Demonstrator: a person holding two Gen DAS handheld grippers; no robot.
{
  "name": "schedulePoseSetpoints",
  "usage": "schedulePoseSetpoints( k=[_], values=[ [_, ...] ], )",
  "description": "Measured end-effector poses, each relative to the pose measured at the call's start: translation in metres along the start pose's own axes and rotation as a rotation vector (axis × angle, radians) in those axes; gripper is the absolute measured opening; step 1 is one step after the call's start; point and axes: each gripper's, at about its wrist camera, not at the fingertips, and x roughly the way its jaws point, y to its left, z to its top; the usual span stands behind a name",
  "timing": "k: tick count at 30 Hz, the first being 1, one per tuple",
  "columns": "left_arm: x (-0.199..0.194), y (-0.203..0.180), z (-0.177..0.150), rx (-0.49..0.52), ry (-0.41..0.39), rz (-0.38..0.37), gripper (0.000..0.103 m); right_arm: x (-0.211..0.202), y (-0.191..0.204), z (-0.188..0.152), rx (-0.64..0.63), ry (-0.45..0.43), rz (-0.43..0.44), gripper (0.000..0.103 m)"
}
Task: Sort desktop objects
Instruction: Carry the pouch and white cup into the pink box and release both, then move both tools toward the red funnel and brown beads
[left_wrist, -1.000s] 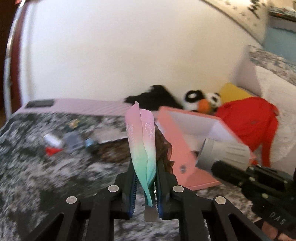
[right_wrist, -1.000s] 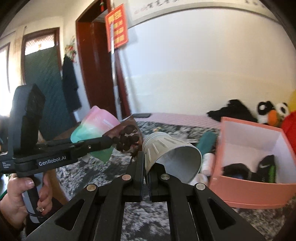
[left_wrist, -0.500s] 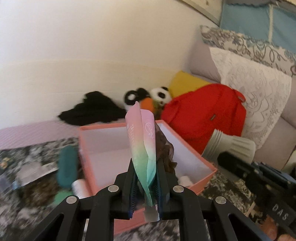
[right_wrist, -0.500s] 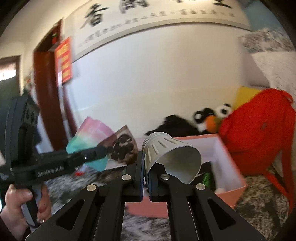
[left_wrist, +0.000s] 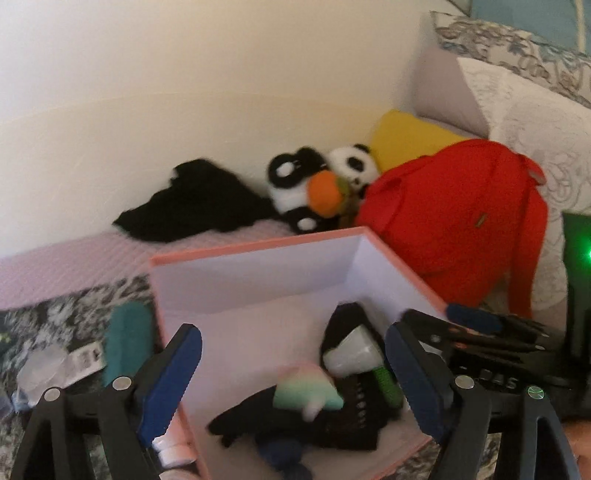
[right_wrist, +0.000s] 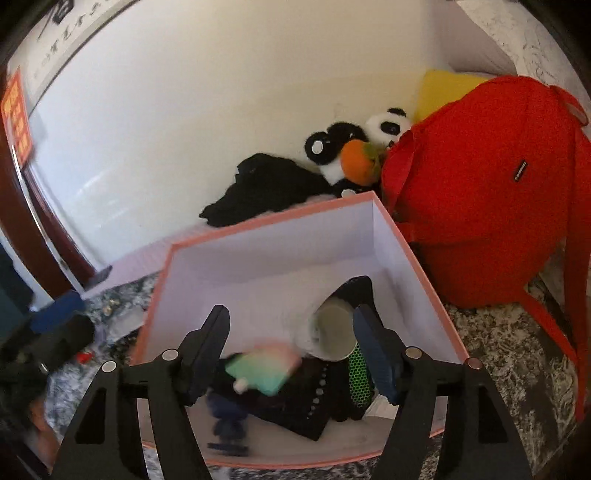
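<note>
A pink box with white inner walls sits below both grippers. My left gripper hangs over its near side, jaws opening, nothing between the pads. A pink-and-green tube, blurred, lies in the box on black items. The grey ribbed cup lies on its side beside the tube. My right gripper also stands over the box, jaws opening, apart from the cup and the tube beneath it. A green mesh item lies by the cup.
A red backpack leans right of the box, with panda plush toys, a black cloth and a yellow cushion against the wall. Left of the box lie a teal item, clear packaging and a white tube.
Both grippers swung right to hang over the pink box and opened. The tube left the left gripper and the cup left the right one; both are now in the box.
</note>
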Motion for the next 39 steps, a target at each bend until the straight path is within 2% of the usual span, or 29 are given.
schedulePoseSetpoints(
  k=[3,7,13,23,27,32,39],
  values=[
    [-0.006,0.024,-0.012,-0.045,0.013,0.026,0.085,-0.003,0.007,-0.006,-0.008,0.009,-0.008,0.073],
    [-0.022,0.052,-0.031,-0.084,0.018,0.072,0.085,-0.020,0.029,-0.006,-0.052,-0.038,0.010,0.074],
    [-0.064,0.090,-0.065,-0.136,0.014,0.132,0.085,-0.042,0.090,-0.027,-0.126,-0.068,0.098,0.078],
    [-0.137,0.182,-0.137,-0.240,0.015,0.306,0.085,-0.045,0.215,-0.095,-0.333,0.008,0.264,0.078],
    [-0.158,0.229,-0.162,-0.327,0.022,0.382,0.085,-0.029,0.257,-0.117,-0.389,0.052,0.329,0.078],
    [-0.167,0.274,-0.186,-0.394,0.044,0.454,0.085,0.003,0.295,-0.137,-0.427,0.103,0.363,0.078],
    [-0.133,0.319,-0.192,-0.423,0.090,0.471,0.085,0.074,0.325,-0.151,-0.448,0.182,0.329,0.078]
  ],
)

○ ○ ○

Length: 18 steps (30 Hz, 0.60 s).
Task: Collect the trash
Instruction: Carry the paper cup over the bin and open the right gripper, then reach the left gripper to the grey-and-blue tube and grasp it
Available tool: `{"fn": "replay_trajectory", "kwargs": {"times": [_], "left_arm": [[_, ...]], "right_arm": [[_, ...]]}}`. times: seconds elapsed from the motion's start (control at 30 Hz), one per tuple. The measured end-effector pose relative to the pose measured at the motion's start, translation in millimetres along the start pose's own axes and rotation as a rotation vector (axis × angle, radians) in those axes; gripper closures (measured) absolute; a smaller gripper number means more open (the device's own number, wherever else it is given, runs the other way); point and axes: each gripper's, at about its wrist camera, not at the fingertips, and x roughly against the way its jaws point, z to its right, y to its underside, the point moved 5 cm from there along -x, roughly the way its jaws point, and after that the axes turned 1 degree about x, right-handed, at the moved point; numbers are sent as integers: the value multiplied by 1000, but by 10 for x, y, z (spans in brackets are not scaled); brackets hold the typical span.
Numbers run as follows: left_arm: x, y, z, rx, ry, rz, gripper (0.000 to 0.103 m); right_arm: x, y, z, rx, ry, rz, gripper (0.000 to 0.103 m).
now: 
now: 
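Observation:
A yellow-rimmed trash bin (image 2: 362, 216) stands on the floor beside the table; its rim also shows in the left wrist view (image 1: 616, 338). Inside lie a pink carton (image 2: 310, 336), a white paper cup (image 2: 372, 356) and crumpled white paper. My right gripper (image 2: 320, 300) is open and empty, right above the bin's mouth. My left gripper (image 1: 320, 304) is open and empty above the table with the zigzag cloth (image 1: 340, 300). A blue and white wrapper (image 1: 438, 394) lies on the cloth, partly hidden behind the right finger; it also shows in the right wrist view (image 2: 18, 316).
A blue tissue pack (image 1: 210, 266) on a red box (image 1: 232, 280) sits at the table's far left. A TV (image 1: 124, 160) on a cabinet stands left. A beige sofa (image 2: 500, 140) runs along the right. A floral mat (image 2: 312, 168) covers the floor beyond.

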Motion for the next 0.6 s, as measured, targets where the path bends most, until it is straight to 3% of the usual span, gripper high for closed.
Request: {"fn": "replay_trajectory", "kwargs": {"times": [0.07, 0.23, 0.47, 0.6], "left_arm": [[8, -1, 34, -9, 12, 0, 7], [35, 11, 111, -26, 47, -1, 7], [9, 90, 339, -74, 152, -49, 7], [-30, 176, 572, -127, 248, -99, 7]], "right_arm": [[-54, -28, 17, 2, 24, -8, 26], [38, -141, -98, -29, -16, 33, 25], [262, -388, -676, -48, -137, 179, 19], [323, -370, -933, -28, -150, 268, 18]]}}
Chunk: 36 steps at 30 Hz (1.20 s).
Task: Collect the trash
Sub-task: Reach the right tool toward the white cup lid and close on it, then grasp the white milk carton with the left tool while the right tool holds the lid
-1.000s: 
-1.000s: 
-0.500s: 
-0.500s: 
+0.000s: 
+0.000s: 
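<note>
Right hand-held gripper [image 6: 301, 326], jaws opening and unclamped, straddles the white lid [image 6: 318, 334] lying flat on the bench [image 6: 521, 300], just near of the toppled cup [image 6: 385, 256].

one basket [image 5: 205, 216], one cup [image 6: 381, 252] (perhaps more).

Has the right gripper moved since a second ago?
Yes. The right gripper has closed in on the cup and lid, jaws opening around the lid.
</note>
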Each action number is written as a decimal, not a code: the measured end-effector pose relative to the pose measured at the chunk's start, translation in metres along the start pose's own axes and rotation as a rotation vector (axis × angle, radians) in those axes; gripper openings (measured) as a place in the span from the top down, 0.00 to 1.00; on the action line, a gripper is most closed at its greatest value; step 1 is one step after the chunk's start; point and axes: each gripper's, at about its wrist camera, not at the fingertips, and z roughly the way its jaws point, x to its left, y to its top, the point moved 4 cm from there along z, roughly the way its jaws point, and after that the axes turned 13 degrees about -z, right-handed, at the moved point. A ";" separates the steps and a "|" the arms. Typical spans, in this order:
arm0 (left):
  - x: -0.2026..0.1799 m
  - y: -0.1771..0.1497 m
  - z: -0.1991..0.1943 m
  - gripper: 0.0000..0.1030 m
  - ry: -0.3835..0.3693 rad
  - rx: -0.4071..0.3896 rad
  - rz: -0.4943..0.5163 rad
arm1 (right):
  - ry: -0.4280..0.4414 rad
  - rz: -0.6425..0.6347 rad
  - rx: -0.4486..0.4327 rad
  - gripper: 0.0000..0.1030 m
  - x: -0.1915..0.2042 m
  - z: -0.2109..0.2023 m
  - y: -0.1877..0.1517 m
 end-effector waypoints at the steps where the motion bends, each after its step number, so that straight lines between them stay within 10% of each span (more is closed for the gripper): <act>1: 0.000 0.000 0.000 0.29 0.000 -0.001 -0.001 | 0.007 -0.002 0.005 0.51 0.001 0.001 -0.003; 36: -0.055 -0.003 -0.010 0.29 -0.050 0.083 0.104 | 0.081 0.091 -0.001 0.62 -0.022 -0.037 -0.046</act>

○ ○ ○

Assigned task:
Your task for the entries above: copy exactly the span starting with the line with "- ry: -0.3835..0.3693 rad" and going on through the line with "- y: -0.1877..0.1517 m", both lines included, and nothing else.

Written response:
  - ry: -0.3835..0.3693 rad
  - rx: -0.4071..0.3896 rad
  - rz: -0.4943..0.5163 rad
arm1 (right):
  - ry: -0.4280..0.4414 rad
  - rz: -0.6425..0.6347 rad
  - rx: -0.4486..0.4327 rad
  - gripper: 0.0000..0.1030 m
  - x: -0.1915..0.2042 m
  - z: -0.2109..0.2023 m
  - y: -0.1877..0.1517 m

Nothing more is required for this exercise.